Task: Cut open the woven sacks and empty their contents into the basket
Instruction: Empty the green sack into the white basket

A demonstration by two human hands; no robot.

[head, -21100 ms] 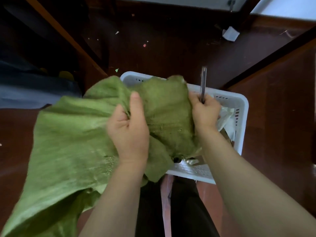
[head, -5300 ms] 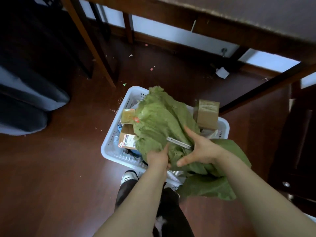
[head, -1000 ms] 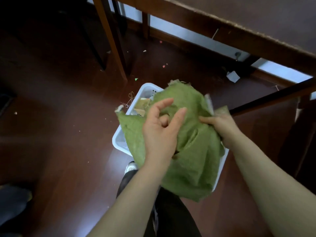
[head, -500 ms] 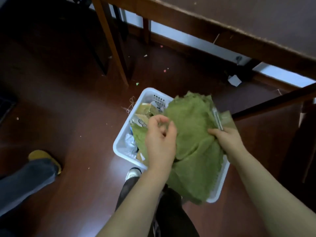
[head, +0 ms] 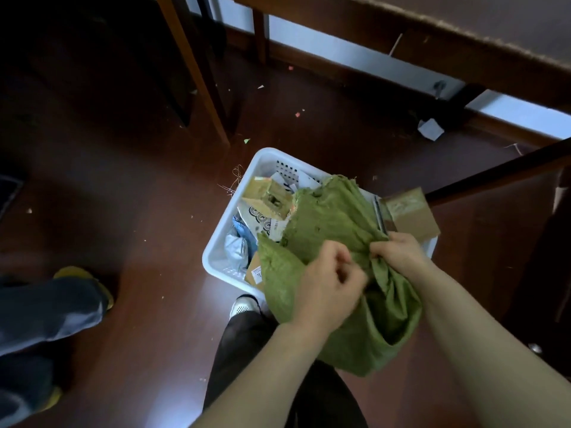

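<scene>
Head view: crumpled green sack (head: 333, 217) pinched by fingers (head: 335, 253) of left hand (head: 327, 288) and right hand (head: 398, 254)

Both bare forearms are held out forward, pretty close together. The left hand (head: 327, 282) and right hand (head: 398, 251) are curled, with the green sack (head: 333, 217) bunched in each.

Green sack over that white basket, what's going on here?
A person holds a green woven sack bunched above a white basket on the floor, left hand and right hand both gripping its cloth. The basket holds cardboard boxes and wrapped parcels. A thin metal tool sticks up beside the right hand. The sack looks limp, probably emptied.
</scene>
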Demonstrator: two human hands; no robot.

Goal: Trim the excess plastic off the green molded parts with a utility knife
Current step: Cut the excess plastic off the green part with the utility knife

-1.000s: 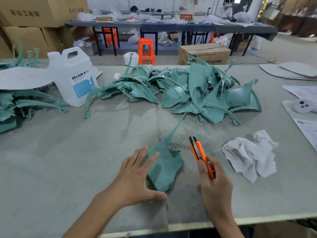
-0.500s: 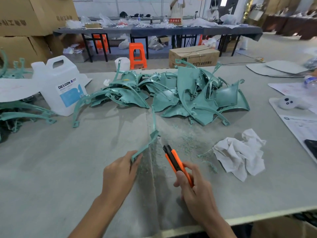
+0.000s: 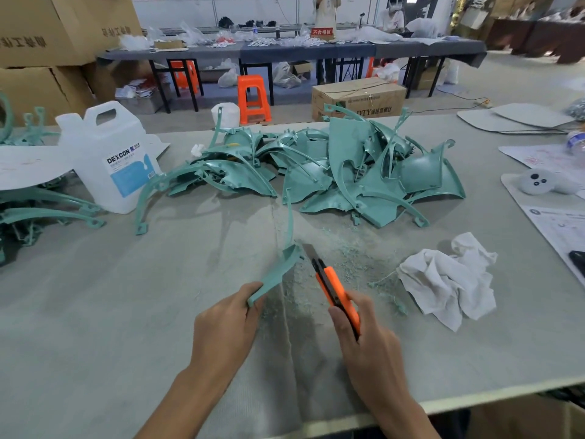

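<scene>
White jug (image 3: 95, 144) labelled DEXCON beside green parts (image 3: 357, 172)

We use the parts pile (image 3: 357, 172) as ref, on the table (image 3: 95, 312). W/ the jug (image 3: 107, 160) left of it, more parts (image 3: 41, 204) further left. In front of the pile: held part (image 3: 278, 270) in our left hand (image 3: 224, 327), knife (image 3: 335, 286) in our right hand (image 3: 370, 350). The rag (image 3: 449, 280) lies front-right of pile; papers (image 3: 563, 229) far right; carton (image 3: 357, 96) & stool (image 3: 253, 96) behind it.
</scene>
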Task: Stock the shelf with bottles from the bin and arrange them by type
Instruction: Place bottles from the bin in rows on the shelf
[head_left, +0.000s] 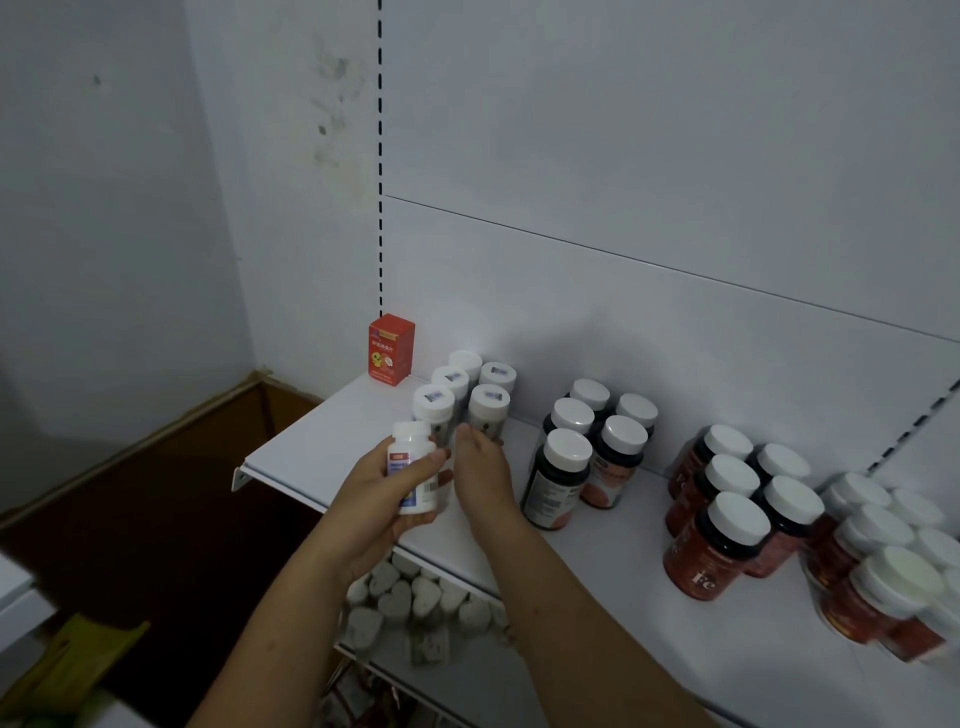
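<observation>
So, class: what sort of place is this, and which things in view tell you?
Probably a pharmacy or shop stockroom: a white slotted retail shelf, capped supplement bottles grouped by type, and a left hand holding a white bottle.

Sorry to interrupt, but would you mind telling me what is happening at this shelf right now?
A person is stocking a white shelf with bottles. The left hand holds a small white bottle in front of the shelf's left end, while the right hand touches the front of a white-bottle cluster there. Dark bottles and red Fe bottles already stand grouped to the right, and a red box sits at the back left corner.
</observation>
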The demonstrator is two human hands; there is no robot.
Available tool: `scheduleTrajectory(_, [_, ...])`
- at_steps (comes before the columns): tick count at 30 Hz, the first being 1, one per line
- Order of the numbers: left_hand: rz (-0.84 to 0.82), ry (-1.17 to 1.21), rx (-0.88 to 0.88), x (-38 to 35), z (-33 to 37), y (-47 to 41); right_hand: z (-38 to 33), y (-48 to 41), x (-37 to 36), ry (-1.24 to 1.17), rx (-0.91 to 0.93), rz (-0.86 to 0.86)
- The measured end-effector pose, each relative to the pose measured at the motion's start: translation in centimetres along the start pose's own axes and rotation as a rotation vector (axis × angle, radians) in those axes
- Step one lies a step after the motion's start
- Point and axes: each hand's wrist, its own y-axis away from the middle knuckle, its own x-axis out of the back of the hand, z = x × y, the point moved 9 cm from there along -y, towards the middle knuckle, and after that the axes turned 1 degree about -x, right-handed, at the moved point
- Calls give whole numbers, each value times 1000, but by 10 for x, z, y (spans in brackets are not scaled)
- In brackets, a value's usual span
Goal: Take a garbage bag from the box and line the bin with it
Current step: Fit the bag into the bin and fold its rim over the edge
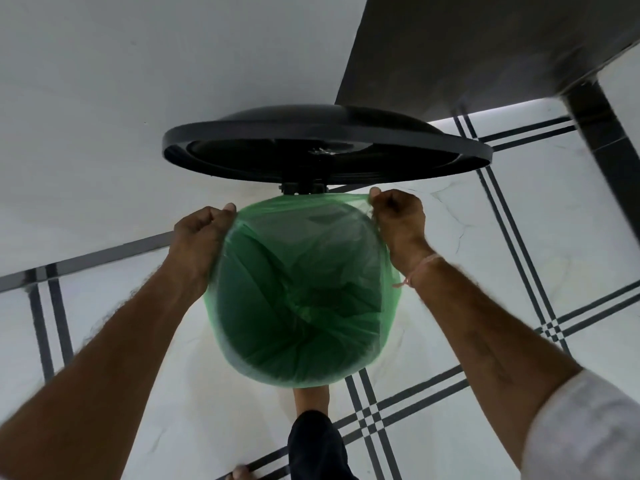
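Pedal bin [221, 327] stands on the tiled floor [519, 258] directly below me, its black lid [325, 147] tipped up at the far side. The green garbage bag [301, 306] is already down inside, its mouth folded over the rim on the near side and both flanks.

My left hand [201, 237] is fisted on the bag edge at the far-left of the rim; my right hand [398, 220] is fisted on the edge at the far-right. Both are pinched shut on film, none spare between the fingers.

Key relation: the loose stretch of hem runs between my two hands, across the far side, just under the lid hinge [303, 187]. That stretch lies beyond both hands, about equally near to each. I judge the next pull goes away from me and down over that back edge.

Hidden: the bin's body under the film, the back rim behind the hem, the pedal. My foot [310, 400] shows just at the bin's near side. The bag box is not in view.
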Motion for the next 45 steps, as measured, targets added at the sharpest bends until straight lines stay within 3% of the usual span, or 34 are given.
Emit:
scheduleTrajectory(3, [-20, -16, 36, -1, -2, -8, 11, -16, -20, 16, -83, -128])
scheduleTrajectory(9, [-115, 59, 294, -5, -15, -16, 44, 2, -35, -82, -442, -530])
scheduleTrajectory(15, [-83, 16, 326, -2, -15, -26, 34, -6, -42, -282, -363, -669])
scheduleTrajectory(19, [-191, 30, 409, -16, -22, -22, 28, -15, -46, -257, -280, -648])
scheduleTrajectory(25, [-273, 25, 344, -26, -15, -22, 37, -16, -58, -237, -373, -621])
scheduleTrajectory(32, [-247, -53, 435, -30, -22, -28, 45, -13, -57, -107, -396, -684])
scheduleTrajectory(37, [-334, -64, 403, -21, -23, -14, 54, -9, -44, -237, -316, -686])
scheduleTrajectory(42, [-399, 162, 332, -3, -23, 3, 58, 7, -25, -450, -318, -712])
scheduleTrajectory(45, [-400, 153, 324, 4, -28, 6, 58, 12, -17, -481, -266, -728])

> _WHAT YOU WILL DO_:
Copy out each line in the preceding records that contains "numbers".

> _REPLY TO THE EXERCISE_:
- Order of the numbers: left_hand: rz (-0.84 to 0.82), ry (-1.17 to 1.21), rx (-0.88 to 0.88), x (-38 to 35), z (-33 to 37), y (-47 to 41); right_hand: z (-38 to 33), y (-48 to 41), x (-37 to 36), ry (-1.24 to 1.17), rx (-0.91 to 0.93), rz (-0.86 to 0.86)
- Calls give whole numbers, each value times 1000, but by 10 for x, z, y (spans in brackets are not scaled)

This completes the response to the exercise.